Work request.
When you repeat the material, keep each line exact and omit the pictures.

Data shown.
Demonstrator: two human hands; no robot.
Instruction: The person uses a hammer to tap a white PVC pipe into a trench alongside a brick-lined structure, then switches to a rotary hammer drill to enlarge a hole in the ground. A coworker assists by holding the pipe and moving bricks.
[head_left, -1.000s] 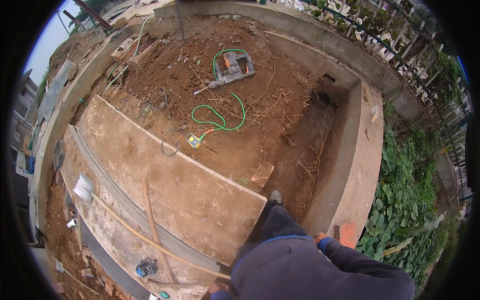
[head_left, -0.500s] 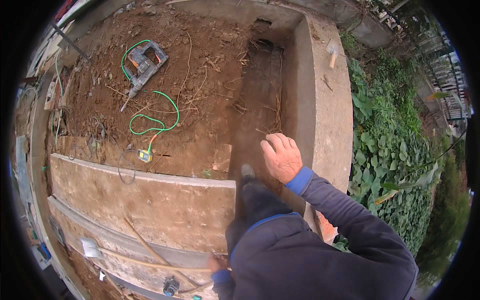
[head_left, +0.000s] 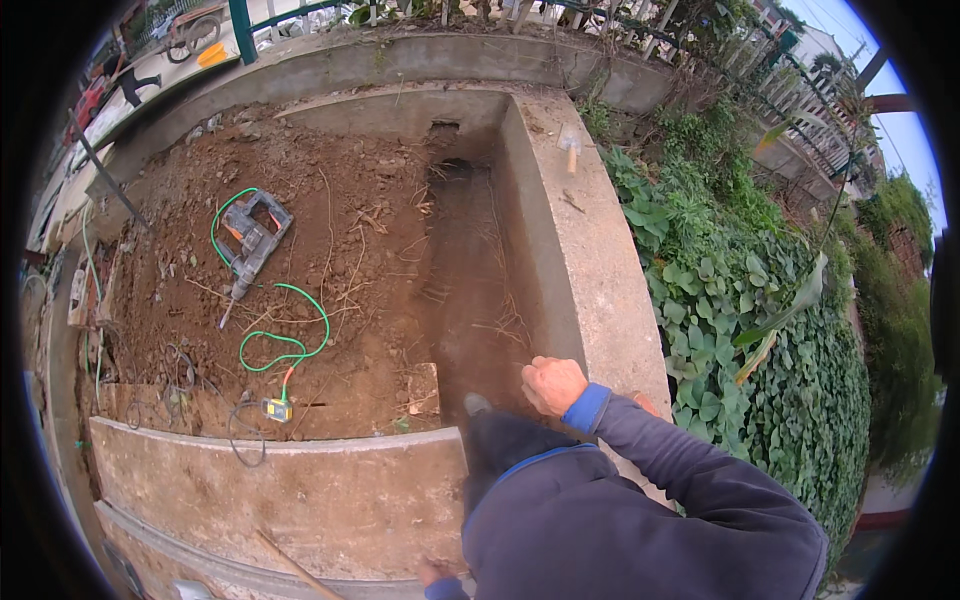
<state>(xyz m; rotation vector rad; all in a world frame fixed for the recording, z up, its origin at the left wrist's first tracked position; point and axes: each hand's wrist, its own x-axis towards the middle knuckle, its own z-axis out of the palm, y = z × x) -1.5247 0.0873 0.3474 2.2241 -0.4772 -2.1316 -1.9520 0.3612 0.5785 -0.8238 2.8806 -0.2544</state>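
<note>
My right hand (head_left: 555,385) is held over the dirt trench (head_left: 470,300), close to the concrete wall (head_left: 610,270) on the right. Its fingers are curled into a loose fist, and nothing shows in them. Down at the lower edge, my left hand (head_left: 433,572) is beside the upright concrete slab (head_left: 280,490); its fingers are mostly out of sight. Below me, one shoe (head_left: 477,403) stands in the trench. Thin roots (head_left: 510,325) stick out along the trench's right side.
On the soil at left lie a demolition hammer (head_left: 255,240) and its green cord (head_left: 325,320), with a yellow plug connector (head_left: 278,409). A trowel (head_left: 571,150) rests on the wall top. Leafy plants (head_left: 740,330) grow beyond it. A wooden handle (head_left: 295,565) leans at lower left.
The view has tilted up, bringing the far fence and street into sight. My right hand's fingers, spread before, have curled in. My left hand has slipped toward the lower edge.
</note>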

Response below.
Demonstrator: two human hands; no robot.
Instruction: The person uses a hammer to tap a white PVC pipe into a trench alongside a brick-lined structure, then switches to a rotary hammer drill to enlarge a hole in the ground. A coworker assists by holding the pipe and moving bricks.
[head_left, -1.000s] 
[head_left, -0.500s] 
[head_left, +0.000s] 
<state>(xyz m; rotation vector rad; all in a world frame fixed for the recording, z up, its origin at the left wrist's first tracked position; point and axes: each hand's wrist, its own x-axis towards the middle knuckle, its own z-axis out of the palm, y = z × x) -1.5247 0.0873 0.3474 2.2241 -0.4772 -2.1316 -1.9520 0.3612 0.5785 -0.8238 2.8806 -0.2544</state>
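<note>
My right hand (head_left: 555,385) is held over the dirt trench (head_left: 470,300), close to the concrete wall (head_left: 610,270) on the right. Its fingers are curled into a loose fist, and nothing shows in them. Down at the lower edge, my left hand (head_left: 433,572) is beside the upright concrete slab (head_left: 280,490); its fingers are mostly out of sight. Below me, one shoe (head_left: 477,403) stands in the trench. Thin roots (head_left: 510,325) stick out along the trench's right side.
On the soil at left lie a demolition hammer (head_left: 255,240) and its green cord (head_left: 325,320), with a yellow plug connector (head_left: 278,409). A trowel (head_left: 571,150) rests on the wall top. Leafy plants (head_left: 740,330) grow beyond it. A wooden handle (head_left: 295,565) leans at lower left.
The view has tilted up, bringing the far fence and street into sight. My right hand's fingers, spread before, have curled in. My left hand has slipped toward the lower edge.
</note>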

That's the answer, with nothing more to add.